I forgot that YouTube was given a promotion to stream the premiere episode of Star Trek: Picard, which means I actually did get to watch it while still boycotting CBS All Access.

In this setting, which is in relative real time from the number of years that Star Trek: The Next Generation went off the air, the Federation is in a dark place. After the implosion of the Romulan sun (which unbeknownst to most people in the ‘Prime’ universe, actually created the Abramsverse), Admiral Jean-Luc Picard led a convoy to escort Romulan survivors to Mars, only to be suddenly attacked by a conspiracy of androids which destroyed much of the Romulan ships along with the Mars colony and Utopia Planitia shipyard. As a result, the manufacture of androids like the late Mr. Data is banned. Picard (Patrick Stewart) is haunted by the loss of Data (who actually died in Star Trek: Nemesis) and by the Mars fiasco, and has retired to live on his ancestral vineyard assisted by some of those Romulan refugees, writing historical analyses.

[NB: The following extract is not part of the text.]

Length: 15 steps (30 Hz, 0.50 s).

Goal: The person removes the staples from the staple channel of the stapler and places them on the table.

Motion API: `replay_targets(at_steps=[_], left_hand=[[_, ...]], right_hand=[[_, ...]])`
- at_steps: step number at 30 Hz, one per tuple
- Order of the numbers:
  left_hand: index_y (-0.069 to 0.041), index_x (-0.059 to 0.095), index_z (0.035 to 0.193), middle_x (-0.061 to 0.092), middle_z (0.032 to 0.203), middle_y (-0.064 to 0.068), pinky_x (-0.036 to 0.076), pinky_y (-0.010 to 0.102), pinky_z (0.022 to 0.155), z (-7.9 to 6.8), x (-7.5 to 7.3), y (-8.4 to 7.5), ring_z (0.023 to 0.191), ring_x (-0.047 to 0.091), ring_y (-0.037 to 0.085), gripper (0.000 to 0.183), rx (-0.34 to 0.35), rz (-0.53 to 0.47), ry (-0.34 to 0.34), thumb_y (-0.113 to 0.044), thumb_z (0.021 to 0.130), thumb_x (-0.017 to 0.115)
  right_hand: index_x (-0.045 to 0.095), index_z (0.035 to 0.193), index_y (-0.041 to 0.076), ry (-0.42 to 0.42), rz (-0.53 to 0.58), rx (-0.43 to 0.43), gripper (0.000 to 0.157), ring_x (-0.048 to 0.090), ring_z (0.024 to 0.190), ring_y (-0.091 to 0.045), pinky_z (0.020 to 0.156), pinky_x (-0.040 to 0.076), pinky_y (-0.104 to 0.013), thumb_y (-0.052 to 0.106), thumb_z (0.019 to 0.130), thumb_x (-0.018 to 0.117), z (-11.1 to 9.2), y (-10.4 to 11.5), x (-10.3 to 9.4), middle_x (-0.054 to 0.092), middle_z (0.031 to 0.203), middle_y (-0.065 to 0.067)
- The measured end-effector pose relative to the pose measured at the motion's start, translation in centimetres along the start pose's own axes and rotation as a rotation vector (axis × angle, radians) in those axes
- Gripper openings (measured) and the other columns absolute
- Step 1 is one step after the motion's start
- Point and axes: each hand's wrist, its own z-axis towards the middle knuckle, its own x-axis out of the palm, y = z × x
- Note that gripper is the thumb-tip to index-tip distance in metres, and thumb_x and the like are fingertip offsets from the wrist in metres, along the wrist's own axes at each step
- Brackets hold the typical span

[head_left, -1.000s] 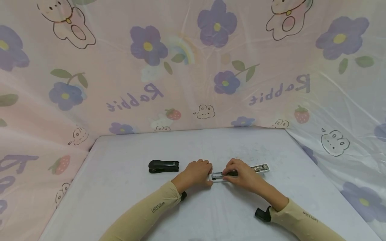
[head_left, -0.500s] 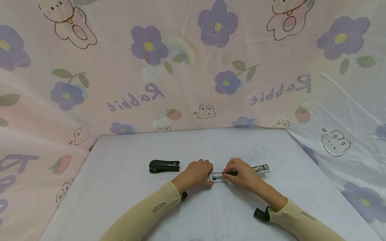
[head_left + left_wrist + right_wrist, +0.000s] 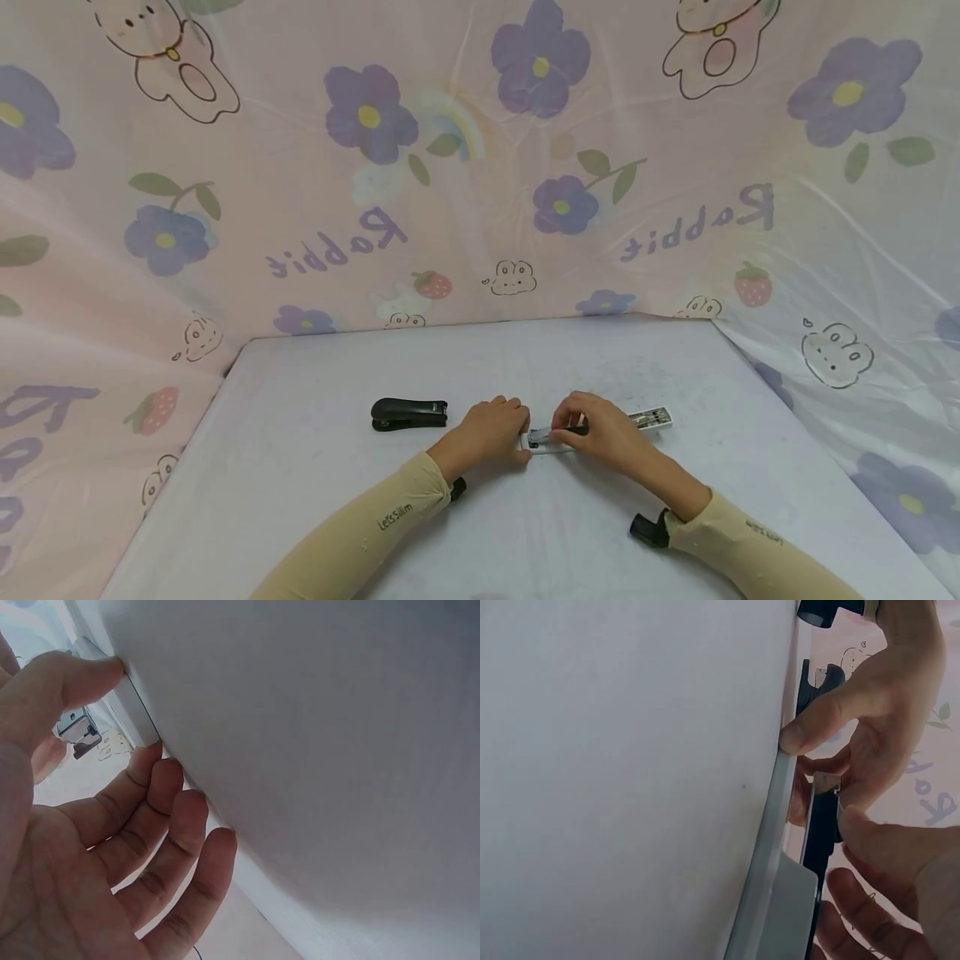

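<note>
A white stapler [image 3: 545,447] lies opened out along the table in the head view, its metal-lined top [image 3: 656,418] stretching off to the right. My left hand [image 3: 495,429] pinches the base's left end, thumb on the near side and fingers on the far side. My right hand [image 3: 603,433] pinches the black part of the staple magazine [image 3: 821,832] between thumb and fingers. In the left wrist view the magazine's metal front end [image 3: 80,733] stands apart from the base. The right hand covers the stapler's middle in the head view.
A black stapler [image 3: 408,414] lies on the white tabletop [image 3: 337,517], left of the left hand. Black wrist mounts [image 3: 649,530] stick out below the sleeves. Behind the table hangs a printed curtain [image 3: 450,208].
The right hand has risen slightly and its fingers have shifted on the magazine. The magazine's front now appears a little more tilted. My left hand keeps its place on the base.
</note>
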Motion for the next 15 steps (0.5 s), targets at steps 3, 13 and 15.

But when a young computer student in America is attacked by mysterious figures to keep her from “activating,” she experiences a psychic vision that draws her to France to seek Picard’s help. And what happens to her sets Picard on a quest to get to the bottom of a strange conspiracy. And in the last scene, where both Romulans and Humans are investigating a certain artifact, the conspiracy is very sinister indeed.

I haven’t decided if I’m going to succumb and subscribe to CBS All Access for this, but Star Trek: Picard is well worth the effort so far, combining the humanist values of Picard’s best TNG episodes with the skullduggery and intrigue that the setting has gone towards since Deep Space Nine.